§ **What you are asked to do**:
Give back, word for word, the line that contains "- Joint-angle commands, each" and all lines after it in the material, through the last; please include only these.

§ **Collected material**:
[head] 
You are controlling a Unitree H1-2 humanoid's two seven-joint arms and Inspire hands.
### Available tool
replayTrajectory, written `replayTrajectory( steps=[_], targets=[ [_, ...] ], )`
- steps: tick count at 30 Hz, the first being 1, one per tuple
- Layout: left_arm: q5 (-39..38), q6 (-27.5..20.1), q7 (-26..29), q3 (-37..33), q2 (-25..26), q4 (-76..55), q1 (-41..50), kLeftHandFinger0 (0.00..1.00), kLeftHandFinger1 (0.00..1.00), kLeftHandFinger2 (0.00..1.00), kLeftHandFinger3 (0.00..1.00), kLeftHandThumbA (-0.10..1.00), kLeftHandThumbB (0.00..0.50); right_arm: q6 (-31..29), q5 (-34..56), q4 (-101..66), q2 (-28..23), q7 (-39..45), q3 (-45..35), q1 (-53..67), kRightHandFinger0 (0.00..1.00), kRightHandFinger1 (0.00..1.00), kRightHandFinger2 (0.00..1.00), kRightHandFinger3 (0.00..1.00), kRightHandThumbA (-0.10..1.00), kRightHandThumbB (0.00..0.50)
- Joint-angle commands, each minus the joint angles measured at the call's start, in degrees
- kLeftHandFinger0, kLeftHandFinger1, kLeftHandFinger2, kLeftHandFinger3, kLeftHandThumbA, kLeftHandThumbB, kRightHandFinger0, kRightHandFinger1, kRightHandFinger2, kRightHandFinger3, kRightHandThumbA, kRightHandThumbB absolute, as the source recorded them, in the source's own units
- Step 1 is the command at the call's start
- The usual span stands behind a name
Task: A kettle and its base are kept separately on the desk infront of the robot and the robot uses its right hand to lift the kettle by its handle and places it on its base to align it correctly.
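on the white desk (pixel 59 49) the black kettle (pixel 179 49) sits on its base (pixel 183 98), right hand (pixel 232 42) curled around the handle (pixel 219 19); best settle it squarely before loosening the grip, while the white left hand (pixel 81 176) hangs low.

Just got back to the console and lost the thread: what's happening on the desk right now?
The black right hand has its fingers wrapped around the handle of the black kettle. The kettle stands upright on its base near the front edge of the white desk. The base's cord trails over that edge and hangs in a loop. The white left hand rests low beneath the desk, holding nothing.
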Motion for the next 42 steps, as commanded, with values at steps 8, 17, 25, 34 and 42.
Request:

§ **Finished task**:
- Joint-angle commands, each minus the joint angles measured at the call's start, in degrees
- kLeftHandFinger0, kLeftHandFinger1, kLeftHandFinger2, kLeftHandFinger3, kLeftHandThumbA, kLeftHandThumbB, kRightHandFinger0, kRightHandFinger1, kRightHandFinger2, kRightHandFinger3, kRightHandThumbA, kRightHandThumbB absolute, as the source recorded them, in the source's own units
- Step 1 is the command at the call's start
- The usual span stands behind a name
Task: A kettle and its base are kept separately on the desk infront of the robot and the robot uses its right hand to lift the kettle by its handle and places it on its base to align it correctly.
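on the white desk (pixel 59 49) the black kettle (pixel 179 49) sits on its base (pixel 183 98), right hand (pixel 232 42) curled around the handle (pixel 219 19); best settle it squarely before loosening the grip, while the white left hand (pixel 81 176) hangs low.

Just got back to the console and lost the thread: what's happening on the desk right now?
The black right hand has its fingers wrapped around the handle of the black kettle. The kettle stands upright on its base near the front edge of the white desk. The base's cord trails over that edge and hangs in a loop. The white left hand rests low beneath the desk, holding nothing.
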Motion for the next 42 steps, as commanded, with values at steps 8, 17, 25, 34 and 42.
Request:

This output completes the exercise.